> _PROBLEM_
In the listing below, look for "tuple" and copy every line that has it.

> _INPUT_

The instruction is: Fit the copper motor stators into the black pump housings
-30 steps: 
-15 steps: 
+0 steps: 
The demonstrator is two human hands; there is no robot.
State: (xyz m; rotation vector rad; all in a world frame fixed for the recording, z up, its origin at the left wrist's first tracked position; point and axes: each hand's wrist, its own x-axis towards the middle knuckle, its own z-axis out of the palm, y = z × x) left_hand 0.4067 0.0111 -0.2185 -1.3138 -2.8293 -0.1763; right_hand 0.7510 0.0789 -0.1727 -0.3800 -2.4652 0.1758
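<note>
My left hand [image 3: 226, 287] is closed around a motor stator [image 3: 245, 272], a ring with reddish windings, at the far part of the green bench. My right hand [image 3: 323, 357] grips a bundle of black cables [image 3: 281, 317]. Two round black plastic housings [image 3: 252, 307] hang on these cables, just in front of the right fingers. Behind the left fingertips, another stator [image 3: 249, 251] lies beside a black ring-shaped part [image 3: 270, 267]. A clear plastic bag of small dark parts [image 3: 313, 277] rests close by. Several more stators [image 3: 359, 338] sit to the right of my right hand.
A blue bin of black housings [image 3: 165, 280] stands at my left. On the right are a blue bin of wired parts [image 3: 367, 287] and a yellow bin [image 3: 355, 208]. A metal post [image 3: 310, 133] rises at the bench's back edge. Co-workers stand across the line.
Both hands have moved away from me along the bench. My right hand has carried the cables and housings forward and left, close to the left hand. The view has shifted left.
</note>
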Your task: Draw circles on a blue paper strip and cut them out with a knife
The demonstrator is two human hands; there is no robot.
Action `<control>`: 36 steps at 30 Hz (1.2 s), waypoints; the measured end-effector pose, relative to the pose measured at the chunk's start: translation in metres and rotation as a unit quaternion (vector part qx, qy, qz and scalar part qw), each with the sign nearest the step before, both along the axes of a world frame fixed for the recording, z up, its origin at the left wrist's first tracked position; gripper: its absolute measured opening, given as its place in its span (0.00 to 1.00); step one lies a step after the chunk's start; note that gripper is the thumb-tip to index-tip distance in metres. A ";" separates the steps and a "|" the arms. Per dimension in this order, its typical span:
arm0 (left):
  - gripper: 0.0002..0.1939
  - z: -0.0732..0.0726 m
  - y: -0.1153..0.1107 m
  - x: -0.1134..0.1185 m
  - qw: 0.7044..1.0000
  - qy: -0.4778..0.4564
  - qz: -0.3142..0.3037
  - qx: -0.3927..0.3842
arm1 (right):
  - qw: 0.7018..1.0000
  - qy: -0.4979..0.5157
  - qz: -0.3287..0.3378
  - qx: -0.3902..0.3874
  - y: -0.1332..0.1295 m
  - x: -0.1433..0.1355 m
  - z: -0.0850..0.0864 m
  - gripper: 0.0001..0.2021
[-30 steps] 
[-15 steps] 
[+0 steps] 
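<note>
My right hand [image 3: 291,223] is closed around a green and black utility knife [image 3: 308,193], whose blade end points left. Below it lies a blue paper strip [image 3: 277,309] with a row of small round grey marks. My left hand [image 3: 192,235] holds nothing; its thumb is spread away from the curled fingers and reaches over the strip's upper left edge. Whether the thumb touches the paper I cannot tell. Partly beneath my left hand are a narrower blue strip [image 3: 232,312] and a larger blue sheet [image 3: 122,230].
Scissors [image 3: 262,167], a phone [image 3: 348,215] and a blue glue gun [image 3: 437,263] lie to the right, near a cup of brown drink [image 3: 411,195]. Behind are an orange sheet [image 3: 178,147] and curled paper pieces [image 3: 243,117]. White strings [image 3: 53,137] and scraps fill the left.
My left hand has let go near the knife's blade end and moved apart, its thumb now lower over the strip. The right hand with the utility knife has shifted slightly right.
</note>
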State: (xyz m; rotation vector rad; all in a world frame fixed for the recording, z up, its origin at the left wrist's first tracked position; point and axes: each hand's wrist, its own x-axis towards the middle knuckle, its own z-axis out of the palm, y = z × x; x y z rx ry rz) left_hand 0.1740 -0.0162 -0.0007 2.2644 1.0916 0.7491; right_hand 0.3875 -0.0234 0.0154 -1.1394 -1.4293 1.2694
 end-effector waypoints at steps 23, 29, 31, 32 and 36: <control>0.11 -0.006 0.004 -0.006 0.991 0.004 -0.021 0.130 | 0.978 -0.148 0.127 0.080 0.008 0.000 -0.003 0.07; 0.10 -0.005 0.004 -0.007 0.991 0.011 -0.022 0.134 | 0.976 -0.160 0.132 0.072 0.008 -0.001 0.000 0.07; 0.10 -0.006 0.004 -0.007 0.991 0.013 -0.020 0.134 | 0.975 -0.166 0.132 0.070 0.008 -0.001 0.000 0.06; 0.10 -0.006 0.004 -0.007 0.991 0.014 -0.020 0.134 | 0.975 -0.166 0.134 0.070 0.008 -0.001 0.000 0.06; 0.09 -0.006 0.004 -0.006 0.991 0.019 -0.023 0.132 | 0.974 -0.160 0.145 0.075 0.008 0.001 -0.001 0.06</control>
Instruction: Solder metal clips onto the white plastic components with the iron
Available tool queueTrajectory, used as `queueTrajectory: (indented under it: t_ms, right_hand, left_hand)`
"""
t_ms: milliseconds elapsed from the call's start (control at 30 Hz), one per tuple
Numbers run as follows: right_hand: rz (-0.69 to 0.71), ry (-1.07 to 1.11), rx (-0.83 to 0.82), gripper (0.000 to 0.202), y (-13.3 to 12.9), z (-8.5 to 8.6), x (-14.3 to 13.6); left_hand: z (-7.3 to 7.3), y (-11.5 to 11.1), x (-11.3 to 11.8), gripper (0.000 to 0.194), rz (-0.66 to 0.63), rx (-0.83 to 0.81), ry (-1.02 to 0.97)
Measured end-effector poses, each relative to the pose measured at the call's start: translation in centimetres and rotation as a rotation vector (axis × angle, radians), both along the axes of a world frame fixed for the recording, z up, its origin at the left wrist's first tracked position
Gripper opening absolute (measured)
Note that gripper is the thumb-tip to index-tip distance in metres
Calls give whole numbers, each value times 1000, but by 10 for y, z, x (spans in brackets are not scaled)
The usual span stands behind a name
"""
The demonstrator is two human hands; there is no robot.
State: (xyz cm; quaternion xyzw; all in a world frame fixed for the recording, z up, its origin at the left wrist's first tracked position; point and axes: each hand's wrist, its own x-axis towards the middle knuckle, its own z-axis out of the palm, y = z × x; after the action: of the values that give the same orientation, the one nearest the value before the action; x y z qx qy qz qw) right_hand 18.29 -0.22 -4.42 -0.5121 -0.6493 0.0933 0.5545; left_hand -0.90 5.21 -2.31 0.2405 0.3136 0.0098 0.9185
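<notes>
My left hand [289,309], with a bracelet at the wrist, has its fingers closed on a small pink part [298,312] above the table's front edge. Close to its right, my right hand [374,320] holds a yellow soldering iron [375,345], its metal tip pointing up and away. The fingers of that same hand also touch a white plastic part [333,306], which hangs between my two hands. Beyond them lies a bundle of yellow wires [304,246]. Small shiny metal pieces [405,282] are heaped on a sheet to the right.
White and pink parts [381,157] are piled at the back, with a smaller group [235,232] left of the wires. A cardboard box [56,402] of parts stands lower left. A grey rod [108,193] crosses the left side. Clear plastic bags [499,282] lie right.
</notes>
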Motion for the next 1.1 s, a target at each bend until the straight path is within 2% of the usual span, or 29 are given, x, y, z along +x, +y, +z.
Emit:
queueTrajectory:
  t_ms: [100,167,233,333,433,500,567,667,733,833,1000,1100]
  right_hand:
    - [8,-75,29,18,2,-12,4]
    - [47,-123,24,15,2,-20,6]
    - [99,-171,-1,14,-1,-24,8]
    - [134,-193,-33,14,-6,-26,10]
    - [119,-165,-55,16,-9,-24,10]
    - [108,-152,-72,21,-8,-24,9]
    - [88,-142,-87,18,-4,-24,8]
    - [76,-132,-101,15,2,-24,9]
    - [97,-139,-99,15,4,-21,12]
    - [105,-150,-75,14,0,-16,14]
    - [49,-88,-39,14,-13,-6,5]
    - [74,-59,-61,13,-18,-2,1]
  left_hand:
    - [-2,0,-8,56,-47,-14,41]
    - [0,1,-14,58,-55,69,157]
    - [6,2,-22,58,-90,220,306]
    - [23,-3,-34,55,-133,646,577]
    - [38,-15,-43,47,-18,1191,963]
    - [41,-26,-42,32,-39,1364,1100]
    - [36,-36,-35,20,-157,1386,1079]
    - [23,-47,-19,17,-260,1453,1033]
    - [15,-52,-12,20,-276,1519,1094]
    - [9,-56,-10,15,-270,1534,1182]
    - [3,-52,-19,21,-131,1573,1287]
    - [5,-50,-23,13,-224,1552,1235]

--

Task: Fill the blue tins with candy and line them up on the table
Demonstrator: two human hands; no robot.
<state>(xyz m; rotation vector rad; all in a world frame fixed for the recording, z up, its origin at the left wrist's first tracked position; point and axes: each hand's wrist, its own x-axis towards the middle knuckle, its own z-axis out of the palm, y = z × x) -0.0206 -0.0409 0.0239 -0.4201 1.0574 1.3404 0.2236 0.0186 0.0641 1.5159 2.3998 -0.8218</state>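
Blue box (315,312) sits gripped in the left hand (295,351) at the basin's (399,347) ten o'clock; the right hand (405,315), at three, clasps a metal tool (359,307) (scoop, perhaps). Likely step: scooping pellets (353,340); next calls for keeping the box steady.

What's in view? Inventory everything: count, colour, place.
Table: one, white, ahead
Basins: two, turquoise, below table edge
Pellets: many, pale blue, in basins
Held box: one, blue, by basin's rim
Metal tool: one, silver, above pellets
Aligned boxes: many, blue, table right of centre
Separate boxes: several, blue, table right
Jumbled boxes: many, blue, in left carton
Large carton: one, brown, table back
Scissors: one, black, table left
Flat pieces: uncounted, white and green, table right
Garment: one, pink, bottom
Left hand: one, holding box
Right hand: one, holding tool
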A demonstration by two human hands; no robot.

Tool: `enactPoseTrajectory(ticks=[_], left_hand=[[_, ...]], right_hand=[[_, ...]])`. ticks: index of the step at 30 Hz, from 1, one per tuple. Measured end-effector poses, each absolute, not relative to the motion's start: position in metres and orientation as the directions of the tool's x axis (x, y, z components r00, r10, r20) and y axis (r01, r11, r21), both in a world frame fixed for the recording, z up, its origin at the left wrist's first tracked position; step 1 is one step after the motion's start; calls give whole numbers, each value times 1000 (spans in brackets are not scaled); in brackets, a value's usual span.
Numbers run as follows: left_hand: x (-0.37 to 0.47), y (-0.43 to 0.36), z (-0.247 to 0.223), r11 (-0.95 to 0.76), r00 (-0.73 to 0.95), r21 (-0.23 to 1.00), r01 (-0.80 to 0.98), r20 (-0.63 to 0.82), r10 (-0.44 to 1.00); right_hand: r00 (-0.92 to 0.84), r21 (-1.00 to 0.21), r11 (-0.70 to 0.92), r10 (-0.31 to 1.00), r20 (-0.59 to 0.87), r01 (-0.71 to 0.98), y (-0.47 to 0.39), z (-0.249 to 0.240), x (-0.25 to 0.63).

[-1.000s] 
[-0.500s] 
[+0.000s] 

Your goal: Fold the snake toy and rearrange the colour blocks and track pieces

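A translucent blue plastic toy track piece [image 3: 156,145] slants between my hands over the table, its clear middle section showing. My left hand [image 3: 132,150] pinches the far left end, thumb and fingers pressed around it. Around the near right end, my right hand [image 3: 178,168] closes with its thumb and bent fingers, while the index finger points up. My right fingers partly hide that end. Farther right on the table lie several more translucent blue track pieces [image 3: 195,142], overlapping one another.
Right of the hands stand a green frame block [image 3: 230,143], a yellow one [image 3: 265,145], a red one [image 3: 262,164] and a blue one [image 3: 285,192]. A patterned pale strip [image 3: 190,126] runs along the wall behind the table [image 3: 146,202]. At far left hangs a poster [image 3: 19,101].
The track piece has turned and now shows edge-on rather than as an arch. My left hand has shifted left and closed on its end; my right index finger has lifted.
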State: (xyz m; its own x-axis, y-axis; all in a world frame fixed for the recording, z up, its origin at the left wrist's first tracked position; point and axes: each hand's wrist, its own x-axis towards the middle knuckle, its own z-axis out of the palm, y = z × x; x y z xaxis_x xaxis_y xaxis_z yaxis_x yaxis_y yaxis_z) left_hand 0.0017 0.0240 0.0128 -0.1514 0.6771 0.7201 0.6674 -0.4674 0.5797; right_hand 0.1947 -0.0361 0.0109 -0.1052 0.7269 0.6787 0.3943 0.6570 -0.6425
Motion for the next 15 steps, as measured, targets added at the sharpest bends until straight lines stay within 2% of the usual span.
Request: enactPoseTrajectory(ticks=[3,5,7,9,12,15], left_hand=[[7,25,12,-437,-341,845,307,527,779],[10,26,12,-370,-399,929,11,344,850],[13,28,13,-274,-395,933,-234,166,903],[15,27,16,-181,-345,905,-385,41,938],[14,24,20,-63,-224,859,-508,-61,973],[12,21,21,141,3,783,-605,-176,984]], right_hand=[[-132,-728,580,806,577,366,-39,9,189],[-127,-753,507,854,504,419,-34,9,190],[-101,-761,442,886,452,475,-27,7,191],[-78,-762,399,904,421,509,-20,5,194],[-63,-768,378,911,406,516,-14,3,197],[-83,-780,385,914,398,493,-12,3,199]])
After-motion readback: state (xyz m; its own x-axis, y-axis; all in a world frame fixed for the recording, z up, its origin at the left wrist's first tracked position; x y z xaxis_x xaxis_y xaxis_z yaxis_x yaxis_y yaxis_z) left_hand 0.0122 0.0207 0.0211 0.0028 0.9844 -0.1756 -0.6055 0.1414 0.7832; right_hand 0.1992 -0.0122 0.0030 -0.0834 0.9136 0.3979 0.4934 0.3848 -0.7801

> _EXERCISE RESPONSE_
t_ms: milliseconds elapsed from the call's start (control at 30 Hz), one per tuple
Tool: `enactPoseTrajectory(ticks=[_], left_hand=[[_, ...]], right_hand=[[_, ...]])`. ticks: index of the step at 30 Hz, from 1, one per tuple. Measured end-effector poses, each absolute, not relative to the motion's start: position in metres and orientation as the directions of the tool's x axis (x, y, z components r00, r10, r20) and y axis (r01, r11, r21), both in a world frame fixed for the recording, z up, its origin at the left wrist's first tracked position; step 1 is one step after the motion's start; calls give whole numbers, each value times 1000 (spans in brackets are not scaled); in brackets, a value's usual span.

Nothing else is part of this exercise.